All the lines below need to be transcribed exactly. Pictures get left out.

§ **GIVEN INFORMATION**:
Content starts

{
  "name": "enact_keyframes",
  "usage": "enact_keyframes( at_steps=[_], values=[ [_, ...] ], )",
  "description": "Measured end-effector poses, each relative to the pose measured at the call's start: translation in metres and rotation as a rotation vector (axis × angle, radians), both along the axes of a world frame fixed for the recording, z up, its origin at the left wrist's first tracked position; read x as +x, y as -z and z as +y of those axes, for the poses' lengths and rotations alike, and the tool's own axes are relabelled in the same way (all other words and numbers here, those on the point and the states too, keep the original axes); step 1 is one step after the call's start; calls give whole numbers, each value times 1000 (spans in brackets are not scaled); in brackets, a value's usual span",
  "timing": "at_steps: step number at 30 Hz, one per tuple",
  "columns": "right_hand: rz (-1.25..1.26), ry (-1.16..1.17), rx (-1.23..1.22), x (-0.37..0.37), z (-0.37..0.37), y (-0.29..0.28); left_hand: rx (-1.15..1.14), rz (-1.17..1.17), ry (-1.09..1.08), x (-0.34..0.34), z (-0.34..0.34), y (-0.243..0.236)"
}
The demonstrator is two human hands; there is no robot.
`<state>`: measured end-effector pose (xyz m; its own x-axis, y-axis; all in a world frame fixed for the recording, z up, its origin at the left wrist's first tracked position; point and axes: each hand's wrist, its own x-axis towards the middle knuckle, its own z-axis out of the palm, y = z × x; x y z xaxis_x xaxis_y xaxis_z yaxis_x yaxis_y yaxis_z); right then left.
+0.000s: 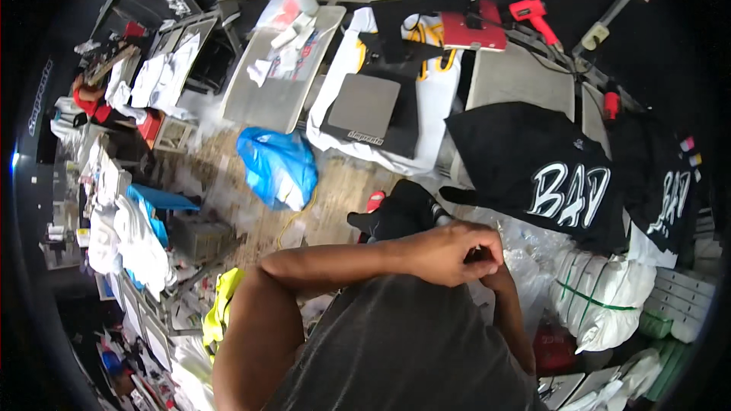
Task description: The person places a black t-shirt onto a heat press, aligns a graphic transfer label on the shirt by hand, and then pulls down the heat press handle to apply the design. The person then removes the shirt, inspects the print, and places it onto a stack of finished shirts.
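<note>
1. Step in hand, as a judgement: both hands meet in front of the torso, near centre of the view. Looks like fiddling with something small between them, not handling any garment yet.
2. Left hand [449,251]: forearm crosses from the left, fingers curled narrow over the other hand. Cannot tell what, if anything, they pinch.
3. Right hand [487,262]: mostly covered by the left hand, only a dark sliver and the wrist below show. Finger state cannot be told.
4. Nearest thing: crinkled clear plastic wrap [525,251], just right of and beyond the hands. Touching or apart cannot be told.
5. Further right: black shirt with white lettering [548,167], laid flat on a platen, well apart from the hands. A second like shirt [662,190] lies at the right edge.
6. Far centre: heat press [365,110] with grey plate, open; red-topped press [472,30] beyond it. Red heat gun [533,11] at far right.
7. Left of centre on the floor: blue plastic bag [278,167]. Near right: white bundled sack with green strap [601,297].
8. Next move, as a judgement: hands must separate before either can grip anything; the near shirt calls for a reach forward and right.
9. Hidden or unclear: item between the hands, the right fingers, and the lower body under the dark shirt front. Rim of the view is dark and bent; the stacks at far left are too small to tell apart.
</note>
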<state>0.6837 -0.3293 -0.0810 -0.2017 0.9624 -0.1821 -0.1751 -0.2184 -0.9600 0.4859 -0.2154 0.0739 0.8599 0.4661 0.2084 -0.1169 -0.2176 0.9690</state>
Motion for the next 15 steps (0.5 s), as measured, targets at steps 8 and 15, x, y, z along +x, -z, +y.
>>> enact_keyframes(
  at_steps=[8, 15],
  values=[
    [-711, -73, 120, 2, 48, 75, -37, 162, -278, -70, 9, -22],
    [-642, 193, 243, 8, 45, -51, 147, 600, -400, -194, 6, 55]
  ],
)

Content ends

§ **TASK SOLUTION**:
{
  "name": "enact_keyframes",
  "usage": "enact_keyframes( at_steps=[_], values=[ [_, ...] ], )",
  "description": "Measured end-effector poses, each relative to the pose measured at the call's start: translation in metres and rotation as a rotation vector (axis × angle, radians), both along the axes of a world frame fixed for the recording, z up, its origin at the left wrist's first tracked position; read x as +x, y as -z and z as +y of those axes, for the poses' lengths and rotations alike, and the tool's own axes are relabelled in the same way (all other words and numbers here, those on the point and the states too, keep the original axes); step 1 is one step after the call's start; calls give whole numbers, each value times 1000 (spans in brackets are not scaled); in brackets, a value's usual span",
  "timing": "at_steps: step number at 30 Hz, one per tuple",
  "columns": "right_hand: rz (-1.25..1.26), ry (-1.16..1.17), rx (-1.23..1.22), x (-0.37..0.37), z (-0.37..0.37), y (-0.29..0.28); left_hand: rx (-1.15..1.14), rz (-1.17..1.17), ry (-1.09..1.08), x (-0.34..0.34), z (-0.34..0.34), y (-0.243..0.236)"
}
The demonstrator is two human hands; there is no robot.
`<state>`: measured end-effector pose (xyz m; its own x-axis, y-axis; all in a world frame fixed for the recording, z up, its origin at the left wrist's first tracked position; point and axes: each hand's wrist, its own x-axis towards the middle knuckle, its own z-axis out of the palm, y = z × x; x y z xaxis_x xaxis_y xaxis_z yaxis_x yaxis_y yaxis_z); right then left.
+0.000s: 
Task description: The person places a black t-shirt onto a heat press, aligns a graphic transfer label on the shirt by hand, and then pulls down the heat press handle to apply the design. The person then removes the shirt, inspects the print, and places it onto a stack of finished shirts.
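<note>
1. Step in hand, as a judgement: both hands meet in front of the torso, near centre of the view. Looks like fiddling with something small between them, not handling any garment yet.
2. Left hand [449,251]: forearm crosses from the left, fingers curled narrow over the other hand. Cannot tell what, if anything, they pinch.
3. Right hand [487,262]: mostly covered by the left hand, only a dark sliver and the wrist below show. Finger state cannot be told.
4. Nearest thing: crinkled clear plastic wrap [525,251], just right of and beyond the hands. Touching or apart cannot be told.
5. Further right: black shirt with white lettering [548,167], laid flat on a platen, well apart from the hands. A second like shirt [662,190] lies at the right edge.
6. Far centre: heat press [365,110] with grey plate, open; red-topped press [472,30] beyond it. Red heat gun [533,11] at far right.
7. Left of centre on the floor: blue plastic bag [278,167]. Near right: white bundled sack with green strap [601,297].
8. Next move, as a judgement: hands must separate before either can grip anything; the near shirt calls for a reach forward and right.
9. Hidden or unclear: item between the hands, the right fingers, and the lower body under the dark shirt front. Rim of the view is dark and bent; the stacks at far left are too small to tell apart.
</note>
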<state>0.6837 -0.3293 -0.0810 -0.2017 0.9624 -0.1821 -0.1751 -0.2184 -0.9600 0.4859 -0.2154 0.0739 0.8599 0.4661 0.2084 -0.1169 -0.2176 0.9690</state>
Motion for the next 15 steps (0.5 s), as measured, targets at steps 8 and 15, x, y, z along +x, -z, +y.
>>> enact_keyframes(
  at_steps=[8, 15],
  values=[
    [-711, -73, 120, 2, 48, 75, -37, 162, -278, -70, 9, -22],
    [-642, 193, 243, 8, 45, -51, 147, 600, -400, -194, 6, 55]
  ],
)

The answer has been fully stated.